### WHAT YOU WILL DO
I need the number of lines in the listing below that contain "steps", and only that number.
[Start of section]
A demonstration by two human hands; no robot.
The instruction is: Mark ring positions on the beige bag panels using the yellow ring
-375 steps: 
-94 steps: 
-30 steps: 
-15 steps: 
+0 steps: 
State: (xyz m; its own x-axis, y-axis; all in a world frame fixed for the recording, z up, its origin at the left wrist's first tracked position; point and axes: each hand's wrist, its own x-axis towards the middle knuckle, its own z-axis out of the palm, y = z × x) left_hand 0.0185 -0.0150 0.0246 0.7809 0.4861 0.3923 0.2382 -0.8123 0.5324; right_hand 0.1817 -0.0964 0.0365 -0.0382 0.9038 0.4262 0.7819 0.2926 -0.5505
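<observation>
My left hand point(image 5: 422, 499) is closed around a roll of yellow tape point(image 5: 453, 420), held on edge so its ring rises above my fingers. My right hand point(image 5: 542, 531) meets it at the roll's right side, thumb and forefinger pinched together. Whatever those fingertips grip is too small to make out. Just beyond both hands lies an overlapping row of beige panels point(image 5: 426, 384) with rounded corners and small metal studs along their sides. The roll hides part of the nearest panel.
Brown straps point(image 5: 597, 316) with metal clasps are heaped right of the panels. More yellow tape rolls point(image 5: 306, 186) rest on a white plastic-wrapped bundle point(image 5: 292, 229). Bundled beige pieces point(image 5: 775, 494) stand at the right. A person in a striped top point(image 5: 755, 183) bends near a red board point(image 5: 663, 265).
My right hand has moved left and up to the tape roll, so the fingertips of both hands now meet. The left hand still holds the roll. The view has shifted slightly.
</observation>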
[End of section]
### EXERCISE SOLUTION
5